All are Worth Words: A ViT Backbone for Diffusion Models

September 25, 2022 · Declared Dead · 🏛 Computer Vision and Pattern Recognition

"No code URL or promise found in abstract"

Evidence collected by the PWNC Scanner

Authors Fan Bao, Shen Nie, Kaiwen Xue, Yue Cao, Chongxuan Li, Hang Su, Jun Zhu arXiv ID 2209.12152 Category cs.CV: Computer Vision Cross-listed cs.AI, cs.LG Citations 527 Venue Computer Vision and Pattern Recognition Last Checked 1 month ago

Abstract

Vision transformers (ViT) have shown promise in various vision tasks while the U-Net based on a convolutional neural network (CNN) remains dominant in diffusion models. We design a simple and general ViT-based architecture (named U-ViT) for image generation with diffusion models. U-ViT is characterized by treating all inputs including the time, condition and noisy image patches as tokens and employing long skip connections between shallow and deep layers.

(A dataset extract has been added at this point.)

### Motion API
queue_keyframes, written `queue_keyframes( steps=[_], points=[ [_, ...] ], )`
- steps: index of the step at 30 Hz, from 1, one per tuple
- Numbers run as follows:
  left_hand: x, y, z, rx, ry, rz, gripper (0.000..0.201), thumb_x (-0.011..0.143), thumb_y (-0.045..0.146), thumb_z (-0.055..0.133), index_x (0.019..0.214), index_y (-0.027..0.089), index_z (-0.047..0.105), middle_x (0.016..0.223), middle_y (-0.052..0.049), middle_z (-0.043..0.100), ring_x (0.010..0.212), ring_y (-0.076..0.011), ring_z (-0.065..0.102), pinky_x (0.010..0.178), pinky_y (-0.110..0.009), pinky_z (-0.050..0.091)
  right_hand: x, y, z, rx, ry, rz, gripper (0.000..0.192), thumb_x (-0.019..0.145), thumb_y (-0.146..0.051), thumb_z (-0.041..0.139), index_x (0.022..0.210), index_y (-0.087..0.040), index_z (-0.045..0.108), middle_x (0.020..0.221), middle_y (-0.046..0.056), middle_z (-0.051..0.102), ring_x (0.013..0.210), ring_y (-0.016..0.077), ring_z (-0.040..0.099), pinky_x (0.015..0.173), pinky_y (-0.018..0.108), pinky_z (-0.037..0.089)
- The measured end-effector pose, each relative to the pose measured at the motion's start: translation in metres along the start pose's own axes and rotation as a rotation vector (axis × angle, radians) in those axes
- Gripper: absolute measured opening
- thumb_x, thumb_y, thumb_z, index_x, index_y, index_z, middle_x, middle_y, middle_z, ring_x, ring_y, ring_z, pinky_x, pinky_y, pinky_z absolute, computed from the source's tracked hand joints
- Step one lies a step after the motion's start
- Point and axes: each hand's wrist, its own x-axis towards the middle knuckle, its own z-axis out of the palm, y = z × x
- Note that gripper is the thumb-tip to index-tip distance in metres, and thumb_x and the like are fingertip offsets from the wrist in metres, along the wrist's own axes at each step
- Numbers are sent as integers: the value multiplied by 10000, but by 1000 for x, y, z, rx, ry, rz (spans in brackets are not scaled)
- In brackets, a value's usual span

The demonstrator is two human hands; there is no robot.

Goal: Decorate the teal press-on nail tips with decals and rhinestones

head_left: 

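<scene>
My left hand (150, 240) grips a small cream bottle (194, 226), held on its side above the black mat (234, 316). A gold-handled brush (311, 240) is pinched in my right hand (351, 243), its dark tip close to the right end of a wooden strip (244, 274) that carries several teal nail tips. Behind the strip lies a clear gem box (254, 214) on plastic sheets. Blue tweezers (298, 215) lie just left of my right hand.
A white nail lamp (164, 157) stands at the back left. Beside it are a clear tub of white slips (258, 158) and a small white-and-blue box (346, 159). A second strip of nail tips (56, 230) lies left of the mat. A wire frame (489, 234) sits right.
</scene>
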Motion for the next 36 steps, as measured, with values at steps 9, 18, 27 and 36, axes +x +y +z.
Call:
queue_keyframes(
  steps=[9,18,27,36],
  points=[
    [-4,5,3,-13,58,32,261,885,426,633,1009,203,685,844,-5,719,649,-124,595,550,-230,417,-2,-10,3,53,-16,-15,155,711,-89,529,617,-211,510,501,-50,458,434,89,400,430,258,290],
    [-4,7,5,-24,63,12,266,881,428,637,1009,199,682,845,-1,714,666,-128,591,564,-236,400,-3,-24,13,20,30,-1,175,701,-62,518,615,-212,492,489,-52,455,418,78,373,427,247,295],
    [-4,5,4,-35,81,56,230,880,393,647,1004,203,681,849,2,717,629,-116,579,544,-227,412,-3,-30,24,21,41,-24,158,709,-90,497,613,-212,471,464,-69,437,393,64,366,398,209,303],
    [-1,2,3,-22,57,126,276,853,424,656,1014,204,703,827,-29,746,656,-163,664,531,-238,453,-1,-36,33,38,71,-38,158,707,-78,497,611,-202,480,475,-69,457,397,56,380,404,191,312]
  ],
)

We evaluate U-ViT in unconditional and class-conditional image generation, as well as text-to-image generation tasks, where U-ViT is comparable if not superior to a CNN-based U-Net of a similar size. In particular, latent diffusion models with U-ViT achieve record-breaking FID scores of 2.29 in class-conditional image generation on ImageNet 256x256, and 5.48 in text-to-image generation on MS-COCO, among methods without accessing large external datasets during the training of generative models. Our results suggest that, for diffusion-based image modeling, the long skip connection is crucial while the down-sampling and up-sampling operators in CNN-based U-Net are not always necessary. We believe that U-ViT can provide insights for future research on backbones in diffusion models and benefit generative modeling on large scale cross-modality datasets.